Beszel Monitoring¶
Beszel is a lightweight server monitoring tool. The hub runs on obox, agents run on all NixOS hosts.
Architecture¶
obox (hub) ←── SSH ── mach (agent)
←── SSH ── semi (agent)
←── SSH ── dsd (agent)
←── SSH ── obox (agent, self-monitoring)
The hub connects to agents via SSH using a dedicated key.
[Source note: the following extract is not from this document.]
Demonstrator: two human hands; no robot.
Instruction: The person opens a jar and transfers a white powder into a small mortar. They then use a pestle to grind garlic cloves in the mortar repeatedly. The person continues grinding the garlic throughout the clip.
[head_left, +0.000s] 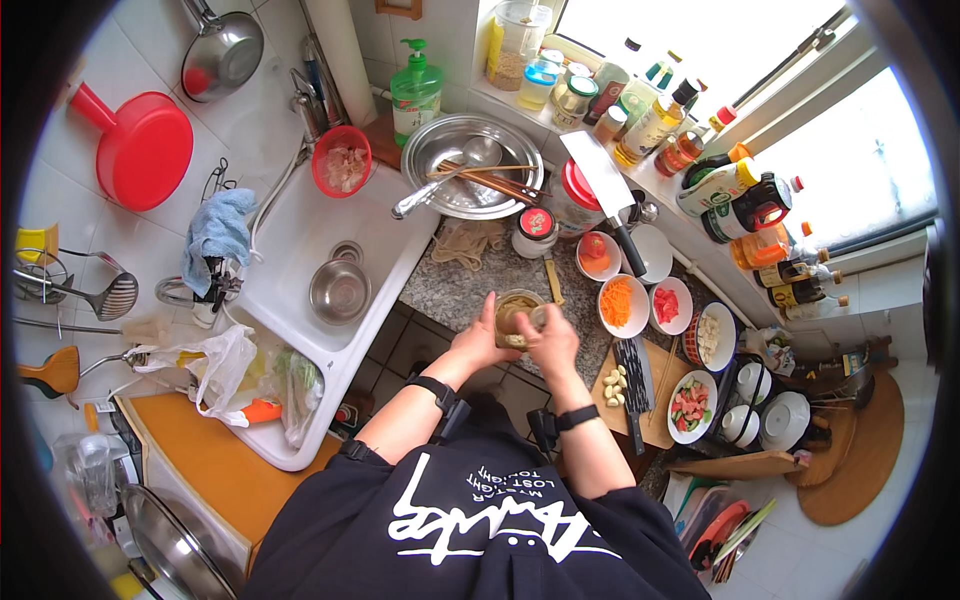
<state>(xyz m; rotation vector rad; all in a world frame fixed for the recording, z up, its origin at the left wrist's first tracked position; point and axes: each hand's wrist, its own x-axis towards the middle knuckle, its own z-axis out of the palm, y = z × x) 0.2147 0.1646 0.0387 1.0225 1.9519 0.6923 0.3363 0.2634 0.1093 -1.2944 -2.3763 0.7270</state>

Agents report system stats (CPU, RAM, disk, temp) and Docker container stats every 60 seconds.
Hub (obox)¶
- Runs as a systemd service
- SSH key stored in sops, copied to PocketBase's data dir via
preStart - Admin credentials in sops (
secrets/server.yaml) - Universal token for agent auto-enrollment (one-time setup)
Universal Token Setup¶
After a fresh hub database, enable the universal token:
# 1. Get JWT from hub
JWT=$(curl -s http://localhost:<port>/api/collections/users/auth-with-password \
-H "Content-Type: application/json" \
-d '{"identity":"<email>","password":"<pass>"}' | jq -r .token)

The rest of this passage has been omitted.